Обнаруженный в 1989 году [6], ВГС представляет собой одноцепочечный РНК-вирус позитивного смысла семейства Flaviviridae, который также включает в себя многие переносимые членистоногими человеческие патогены рода Flavivirus, такие как вирус желтой лихорадки, вирус Западного Нила и вирус денге. Изоляты ВГС были сгруппированы в семь генотипов и ряд подтипов [11] с различными географическими распределениями и чувствительностью к лечению на основе интерферона [12, 13]. Единственной настоящей животной моделью ВГС является шимпанзе, которая сыграла решающую роль в исследованиях иммунитета и патогенеза ВГС [14]. Кроме того, также были разработаны химерные модели человеческой печени и генетически модифицированные модели мышей, устойчивых к ВГС [15]. Долгое время отсутствие системы культивирования клеток было серьезным препятствием для изучения жизненного цикла ВГС. Однако системы селектируемых репликонов [16] и псевдотипированные частицы на основе ретровирусов были основными инструментами для понимания геномной репликации ВГС и проникновения вируса соответственно. Наконец, с 2005 года полный жизненный цикл вируса может быть исследован с помощью полных систем репликации вируса [18, 19, 20]. Следует отметить, что в этих системах культивирования клеток обычно используются клетки гепатомы, полученные из HuH-7. Однако этой клеточной линии недостаточно много особенностей гепатоцитов [21]. Поэтому были разработаны первичные гепатоциты человека или срезы печени человека для проверки некоторых экспериментов на более физиологических моделях [22, 23, 24].
Ядро ВГС - это вирусный нуклеокапсидный белок с многочисленными функциональными возможностями, включающими связывание РНК, иммунную модуляцию, клеточную сигнализацию, онкогенный потенциал и аутофагию.
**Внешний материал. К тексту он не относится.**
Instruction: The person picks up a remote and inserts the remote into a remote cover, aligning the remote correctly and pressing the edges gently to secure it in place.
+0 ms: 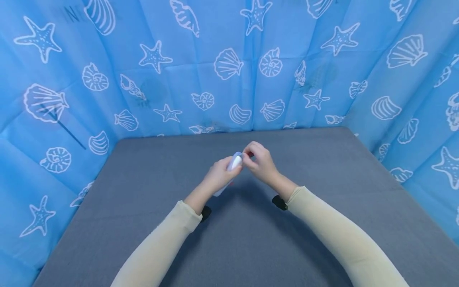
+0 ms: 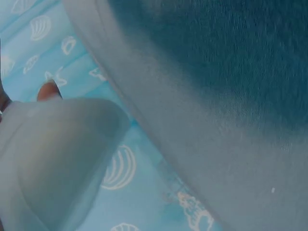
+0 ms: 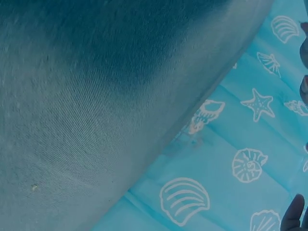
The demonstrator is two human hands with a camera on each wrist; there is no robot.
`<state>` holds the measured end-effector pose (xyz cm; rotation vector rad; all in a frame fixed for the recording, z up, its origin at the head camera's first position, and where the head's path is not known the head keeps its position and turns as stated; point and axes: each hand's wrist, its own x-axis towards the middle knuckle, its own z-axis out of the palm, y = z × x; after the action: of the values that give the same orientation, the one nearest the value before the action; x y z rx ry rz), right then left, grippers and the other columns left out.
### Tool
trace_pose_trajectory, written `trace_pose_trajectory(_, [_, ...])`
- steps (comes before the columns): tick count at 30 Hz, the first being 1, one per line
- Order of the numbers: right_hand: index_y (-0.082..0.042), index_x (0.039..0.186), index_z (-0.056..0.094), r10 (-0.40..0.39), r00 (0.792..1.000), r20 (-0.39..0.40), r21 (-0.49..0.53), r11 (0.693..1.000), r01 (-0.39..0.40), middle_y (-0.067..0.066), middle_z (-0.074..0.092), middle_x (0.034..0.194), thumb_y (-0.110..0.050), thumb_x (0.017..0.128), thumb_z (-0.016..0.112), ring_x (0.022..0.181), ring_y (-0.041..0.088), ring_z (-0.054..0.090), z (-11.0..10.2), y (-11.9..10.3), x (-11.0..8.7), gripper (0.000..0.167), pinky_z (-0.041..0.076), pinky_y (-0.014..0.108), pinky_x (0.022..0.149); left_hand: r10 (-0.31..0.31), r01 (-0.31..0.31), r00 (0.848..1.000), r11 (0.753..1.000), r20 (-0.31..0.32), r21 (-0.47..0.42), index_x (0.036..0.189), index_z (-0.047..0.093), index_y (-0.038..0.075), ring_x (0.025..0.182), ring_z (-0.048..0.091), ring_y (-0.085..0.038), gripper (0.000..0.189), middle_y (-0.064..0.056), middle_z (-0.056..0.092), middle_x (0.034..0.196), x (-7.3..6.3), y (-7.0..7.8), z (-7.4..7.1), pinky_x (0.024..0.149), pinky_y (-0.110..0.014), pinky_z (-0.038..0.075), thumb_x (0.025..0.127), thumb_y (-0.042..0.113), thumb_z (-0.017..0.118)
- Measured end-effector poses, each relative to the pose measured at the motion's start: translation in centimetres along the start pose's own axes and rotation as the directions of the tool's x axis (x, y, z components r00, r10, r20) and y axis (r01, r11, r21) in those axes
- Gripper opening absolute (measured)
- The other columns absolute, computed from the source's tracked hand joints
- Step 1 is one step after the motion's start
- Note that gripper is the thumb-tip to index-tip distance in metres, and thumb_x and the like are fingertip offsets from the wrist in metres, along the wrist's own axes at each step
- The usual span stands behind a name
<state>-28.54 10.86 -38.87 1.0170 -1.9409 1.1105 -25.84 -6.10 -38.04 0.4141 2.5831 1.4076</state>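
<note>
My left hand [image 1: 218,174] grips a whitish, partly see-through object [image 1: 235,161], long and rounded, its kind not clear. Its top end stands up past the thumb and its lower end shows below the palm, over the table. In the left wrist view the object [image 2: 67,154] looks smooth and broad with a rounded corner, and one fingertip [image 2: 49,90] shows behind its edge. My right hand [image 1: 261,161] has thumb and fingertips bent together right at the object's top end, pinching its edge. Only bits of the right fingers [image 3: 294,214] show in the right wrist view.
Both hands are above a grey cloth-covered table [image 1: 143,239]. A blue curtain [image 1: 201,79] printed with white shells and starfish hangs behind it and along both sides. Dark wrist bands [image 1: 279,202] show below the pale sleeves [image 1: 344,239].
</note>
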Motion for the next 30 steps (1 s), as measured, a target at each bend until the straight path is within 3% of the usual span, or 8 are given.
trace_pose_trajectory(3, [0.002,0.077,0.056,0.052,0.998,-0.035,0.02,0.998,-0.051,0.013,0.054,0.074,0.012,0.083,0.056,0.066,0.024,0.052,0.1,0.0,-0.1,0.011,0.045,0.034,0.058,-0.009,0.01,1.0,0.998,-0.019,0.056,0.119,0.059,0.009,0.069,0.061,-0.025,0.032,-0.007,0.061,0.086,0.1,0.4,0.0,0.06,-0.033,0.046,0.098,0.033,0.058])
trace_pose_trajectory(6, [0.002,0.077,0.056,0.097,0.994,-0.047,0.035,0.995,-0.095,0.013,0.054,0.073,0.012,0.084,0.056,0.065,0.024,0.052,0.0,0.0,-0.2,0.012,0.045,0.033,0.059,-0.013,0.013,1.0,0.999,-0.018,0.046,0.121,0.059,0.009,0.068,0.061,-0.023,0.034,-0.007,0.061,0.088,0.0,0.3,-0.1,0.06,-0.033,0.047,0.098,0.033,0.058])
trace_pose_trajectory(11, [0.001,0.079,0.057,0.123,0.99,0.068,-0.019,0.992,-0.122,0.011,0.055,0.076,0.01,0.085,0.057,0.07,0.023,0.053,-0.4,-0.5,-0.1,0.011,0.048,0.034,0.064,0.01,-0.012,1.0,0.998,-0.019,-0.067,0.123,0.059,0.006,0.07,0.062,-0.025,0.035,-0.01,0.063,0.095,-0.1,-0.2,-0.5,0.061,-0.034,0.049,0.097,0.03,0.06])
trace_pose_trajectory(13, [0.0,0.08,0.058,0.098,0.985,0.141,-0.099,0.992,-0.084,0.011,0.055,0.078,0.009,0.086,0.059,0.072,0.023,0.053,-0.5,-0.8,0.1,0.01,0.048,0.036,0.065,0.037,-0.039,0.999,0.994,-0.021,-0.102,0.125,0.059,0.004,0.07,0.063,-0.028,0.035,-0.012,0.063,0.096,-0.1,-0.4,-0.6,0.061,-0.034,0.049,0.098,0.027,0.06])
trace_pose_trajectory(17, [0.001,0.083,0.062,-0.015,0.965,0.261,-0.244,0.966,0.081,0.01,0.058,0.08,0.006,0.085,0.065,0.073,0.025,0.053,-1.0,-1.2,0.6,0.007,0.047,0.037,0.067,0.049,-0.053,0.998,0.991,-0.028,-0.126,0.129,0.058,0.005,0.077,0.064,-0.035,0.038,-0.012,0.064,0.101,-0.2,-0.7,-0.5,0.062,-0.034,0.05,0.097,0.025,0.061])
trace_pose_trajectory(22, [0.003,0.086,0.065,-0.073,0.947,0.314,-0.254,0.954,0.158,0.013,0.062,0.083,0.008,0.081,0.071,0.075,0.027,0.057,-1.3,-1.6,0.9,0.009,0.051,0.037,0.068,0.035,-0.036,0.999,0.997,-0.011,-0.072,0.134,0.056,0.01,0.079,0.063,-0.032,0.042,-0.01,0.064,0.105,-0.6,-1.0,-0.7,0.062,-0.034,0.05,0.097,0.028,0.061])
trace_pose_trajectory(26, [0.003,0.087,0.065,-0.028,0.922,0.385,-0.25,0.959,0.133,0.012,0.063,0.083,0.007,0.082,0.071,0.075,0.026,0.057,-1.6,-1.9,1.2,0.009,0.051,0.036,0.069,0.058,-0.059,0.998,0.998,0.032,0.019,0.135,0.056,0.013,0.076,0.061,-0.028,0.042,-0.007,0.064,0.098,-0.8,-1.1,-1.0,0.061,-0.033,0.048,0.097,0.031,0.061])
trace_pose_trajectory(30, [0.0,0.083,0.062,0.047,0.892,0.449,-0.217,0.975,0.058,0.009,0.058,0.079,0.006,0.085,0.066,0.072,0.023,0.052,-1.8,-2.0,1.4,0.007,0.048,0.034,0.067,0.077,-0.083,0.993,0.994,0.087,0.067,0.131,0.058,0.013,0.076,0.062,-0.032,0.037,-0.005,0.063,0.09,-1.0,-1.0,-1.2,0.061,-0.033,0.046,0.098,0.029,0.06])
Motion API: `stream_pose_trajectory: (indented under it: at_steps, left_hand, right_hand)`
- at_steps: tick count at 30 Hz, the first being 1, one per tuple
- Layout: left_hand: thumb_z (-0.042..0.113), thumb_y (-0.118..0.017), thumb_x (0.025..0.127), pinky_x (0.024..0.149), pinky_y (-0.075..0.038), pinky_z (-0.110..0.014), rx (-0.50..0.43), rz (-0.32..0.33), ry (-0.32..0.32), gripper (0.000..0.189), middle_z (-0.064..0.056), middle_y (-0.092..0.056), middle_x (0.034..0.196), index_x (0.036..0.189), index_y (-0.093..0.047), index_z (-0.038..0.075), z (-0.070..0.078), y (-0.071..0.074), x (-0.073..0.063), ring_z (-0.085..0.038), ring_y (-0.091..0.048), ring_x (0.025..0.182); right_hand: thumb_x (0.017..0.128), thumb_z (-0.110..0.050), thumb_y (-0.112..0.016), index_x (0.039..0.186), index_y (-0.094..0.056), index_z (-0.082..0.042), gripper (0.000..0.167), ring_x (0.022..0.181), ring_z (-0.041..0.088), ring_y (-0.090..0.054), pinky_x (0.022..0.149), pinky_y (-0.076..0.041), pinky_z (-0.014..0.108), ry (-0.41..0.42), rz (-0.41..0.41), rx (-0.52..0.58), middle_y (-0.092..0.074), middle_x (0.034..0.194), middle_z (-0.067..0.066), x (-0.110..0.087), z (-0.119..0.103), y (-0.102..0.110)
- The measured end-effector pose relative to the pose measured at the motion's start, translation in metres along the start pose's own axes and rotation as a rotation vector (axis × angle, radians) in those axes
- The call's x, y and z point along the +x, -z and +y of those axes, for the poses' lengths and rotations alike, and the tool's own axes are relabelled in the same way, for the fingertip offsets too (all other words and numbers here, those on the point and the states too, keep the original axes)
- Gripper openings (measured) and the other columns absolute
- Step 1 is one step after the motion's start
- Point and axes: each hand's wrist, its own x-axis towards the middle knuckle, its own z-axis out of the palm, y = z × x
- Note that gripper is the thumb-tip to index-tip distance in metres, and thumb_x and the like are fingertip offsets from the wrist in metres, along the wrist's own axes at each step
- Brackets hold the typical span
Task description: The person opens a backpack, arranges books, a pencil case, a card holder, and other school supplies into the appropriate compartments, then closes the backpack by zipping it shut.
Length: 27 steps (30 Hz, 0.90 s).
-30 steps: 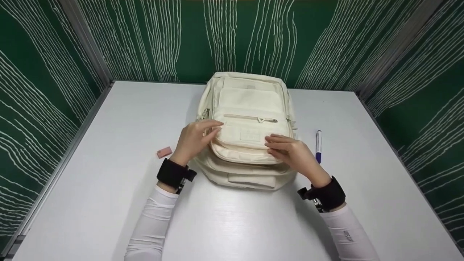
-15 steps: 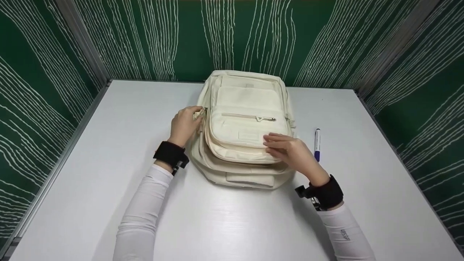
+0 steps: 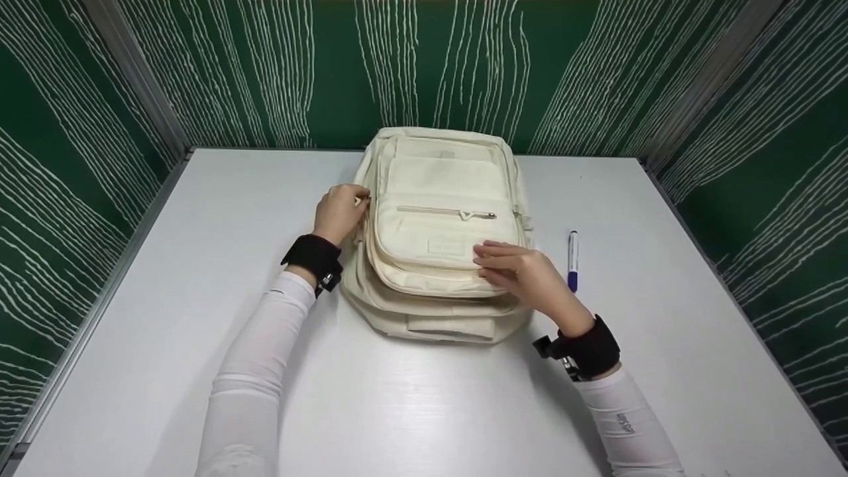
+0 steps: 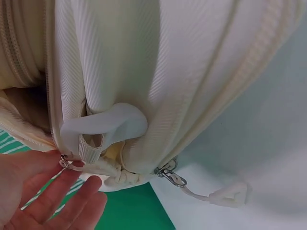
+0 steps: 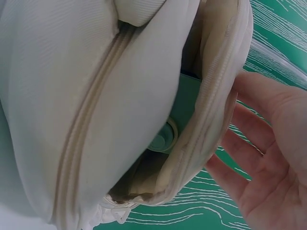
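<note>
A cream backpack [image 3: 450, 179] lies on its back on the white table, its front pocket partly unzipped. At its left side my left hand [image 3: 339, 213] pinches a zipper pull [image 4: 64, 163] between thumb and index finger, the other fingers loosely bent. My right hand [image 3: 523, 268] rests extended fingers on the pocket's front panel, near the lower right corner. Through the pocket's gap, the right wrist view shows a green object [image 5: 184, 103] with a round greenish part [image 5: 164, 138] inside.
A white marker with a blue end [image 3: 573, 262] lies on the table [image 3: 424, 411] to the right of the backpack. Another zipper pull [image 4: 230, 195] hangs from the bag's side. Green walls with white lines [image 3: 331, 73] enclose the table.
My left hand has moved from the front panel to the bag's left side and taken hold of the zipper pull. The right hand stays on the panel. A pink block is now hidden.
</note>
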Motion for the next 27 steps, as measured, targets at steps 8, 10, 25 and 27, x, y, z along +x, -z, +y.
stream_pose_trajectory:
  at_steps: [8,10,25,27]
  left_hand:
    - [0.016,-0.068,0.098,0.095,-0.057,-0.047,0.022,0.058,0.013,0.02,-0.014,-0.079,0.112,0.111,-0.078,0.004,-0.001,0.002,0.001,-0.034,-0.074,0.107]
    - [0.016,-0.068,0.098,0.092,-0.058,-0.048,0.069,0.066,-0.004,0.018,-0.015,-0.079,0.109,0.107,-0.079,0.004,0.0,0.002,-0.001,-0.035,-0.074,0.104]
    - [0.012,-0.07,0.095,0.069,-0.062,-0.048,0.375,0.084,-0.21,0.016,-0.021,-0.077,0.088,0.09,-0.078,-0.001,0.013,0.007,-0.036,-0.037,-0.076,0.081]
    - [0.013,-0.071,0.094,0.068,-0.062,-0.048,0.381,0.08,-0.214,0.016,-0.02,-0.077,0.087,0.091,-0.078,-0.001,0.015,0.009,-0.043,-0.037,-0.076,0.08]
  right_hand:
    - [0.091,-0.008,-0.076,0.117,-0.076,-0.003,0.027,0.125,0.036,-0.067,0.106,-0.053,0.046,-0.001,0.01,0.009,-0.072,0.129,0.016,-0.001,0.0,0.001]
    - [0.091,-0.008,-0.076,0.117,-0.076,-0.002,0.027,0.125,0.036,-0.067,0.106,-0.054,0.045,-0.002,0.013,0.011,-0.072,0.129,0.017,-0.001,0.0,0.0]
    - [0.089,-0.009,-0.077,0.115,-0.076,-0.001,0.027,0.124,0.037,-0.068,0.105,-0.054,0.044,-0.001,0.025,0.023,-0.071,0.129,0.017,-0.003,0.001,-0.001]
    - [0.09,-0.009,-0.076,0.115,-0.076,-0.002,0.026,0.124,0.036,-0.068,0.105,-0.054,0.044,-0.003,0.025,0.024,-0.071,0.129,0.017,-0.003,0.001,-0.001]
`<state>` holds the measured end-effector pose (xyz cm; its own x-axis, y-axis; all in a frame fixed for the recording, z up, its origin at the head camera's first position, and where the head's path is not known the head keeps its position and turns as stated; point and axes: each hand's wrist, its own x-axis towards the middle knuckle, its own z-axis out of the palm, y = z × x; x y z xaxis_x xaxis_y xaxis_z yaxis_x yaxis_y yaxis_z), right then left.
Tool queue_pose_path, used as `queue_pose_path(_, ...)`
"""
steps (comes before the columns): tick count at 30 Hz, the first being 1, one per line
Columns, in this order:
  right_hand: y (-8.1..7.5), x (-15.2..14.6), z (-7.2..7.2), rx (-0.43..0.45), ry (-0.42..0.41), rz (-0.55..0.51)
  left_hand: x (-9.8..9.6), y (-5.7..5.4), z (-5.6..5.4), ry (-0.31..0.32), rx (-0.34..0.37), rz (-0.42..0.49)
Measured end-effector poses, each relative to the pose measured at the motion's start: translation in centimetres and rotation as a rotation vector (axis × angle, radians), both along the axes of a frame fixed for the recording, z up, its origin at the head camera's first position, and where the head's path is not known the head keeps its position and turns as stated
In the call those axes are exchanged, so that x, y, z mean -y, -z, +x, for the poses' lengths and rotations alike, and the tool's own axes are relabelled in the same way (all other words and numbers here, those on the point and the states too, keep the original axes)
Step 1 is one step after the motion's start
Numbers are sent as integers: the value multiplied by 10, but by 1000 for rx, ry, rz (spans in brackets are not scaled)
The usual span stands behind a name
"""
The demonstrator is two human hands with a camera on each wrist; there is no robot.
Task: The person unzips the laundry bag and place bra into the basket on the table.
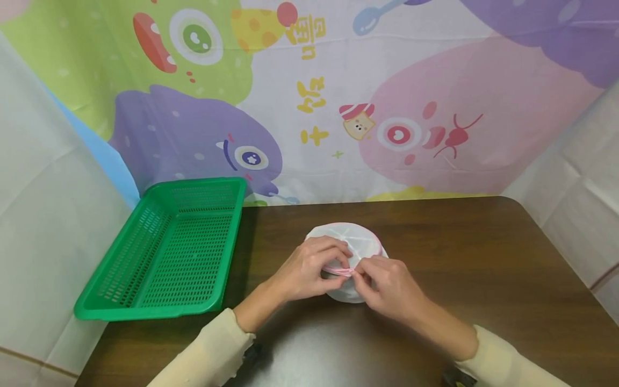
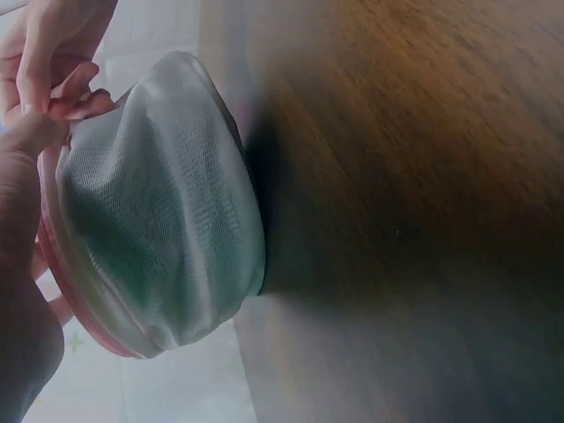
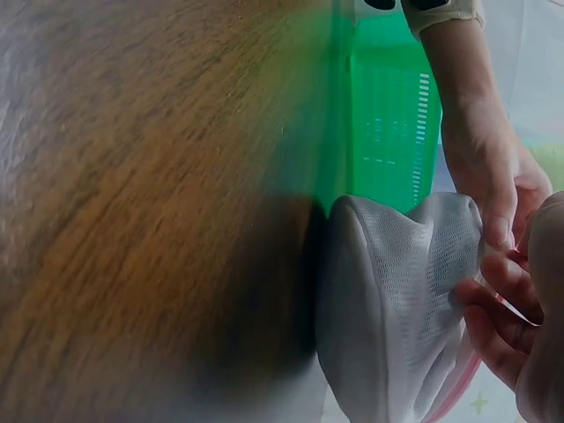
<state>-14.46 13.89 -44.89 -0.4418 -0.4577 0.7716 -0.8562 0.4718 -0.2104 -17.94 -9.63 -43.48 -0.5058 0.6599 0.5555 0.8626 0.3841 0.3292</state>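
Note:
A round white mesh laundry bag [image 1: 362, 243] with pink zipper trim stands on the brown table. Its mesh side [image 2: 167, 203] bulges and creases in the left wrist view. My left hand [image 1: 309, 269] pinches the pink-edged rim at the front, thumb below and fingers above. Close beside it, my right hand [image 1: 393, 286] pinches the same pink trim [image 1: 344, 271] between thumb and forefinger. Both sets of fingertips nearly meet there. The right wrist view shows the bag's side [image 3: 388, 300] below the hands; whatever small piece the right fingertips grip is hidden.
A green perforated plastic basket [image 1: 193, 263] sits at the table's left side. Behind the table [image 1: 459, 242] hangs a cloth [image 1: 309, 161] printed with cartoon monsters. Pale sheets border both sides.

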Motion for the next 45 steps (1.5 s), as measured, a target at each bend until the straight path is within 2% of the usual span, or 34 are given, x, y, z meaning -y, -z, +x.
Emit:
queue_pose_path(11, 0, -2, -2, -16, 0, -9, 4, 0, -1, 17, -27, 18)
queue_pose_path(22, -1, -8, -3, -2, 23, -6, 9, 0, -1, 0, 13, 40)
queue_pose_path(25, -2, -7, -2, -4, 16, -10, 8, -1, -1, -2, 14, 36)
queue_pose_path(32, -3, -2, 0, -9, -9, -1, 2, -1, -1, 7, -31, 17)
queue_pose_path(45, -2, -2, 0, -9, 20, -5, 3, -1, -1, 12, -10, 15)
Основной белок ВГС также связывается с липидными каплями, где также происходит сборка ВГС. E1/E2-это гликозилированные гликопротеины оболочки, которые окружают вирусные частицы. Оболочка ВГС нацелена на нейтрализующее вирус давление отбора антител с высокой степенью вариации последовательности, что может сделать ответы антител неэффективными и способствует персистенции ВГС. Белок малого ионного канала р7 находится ниже по течению от области оболочки и необходим для сборки и высвобождения вируса.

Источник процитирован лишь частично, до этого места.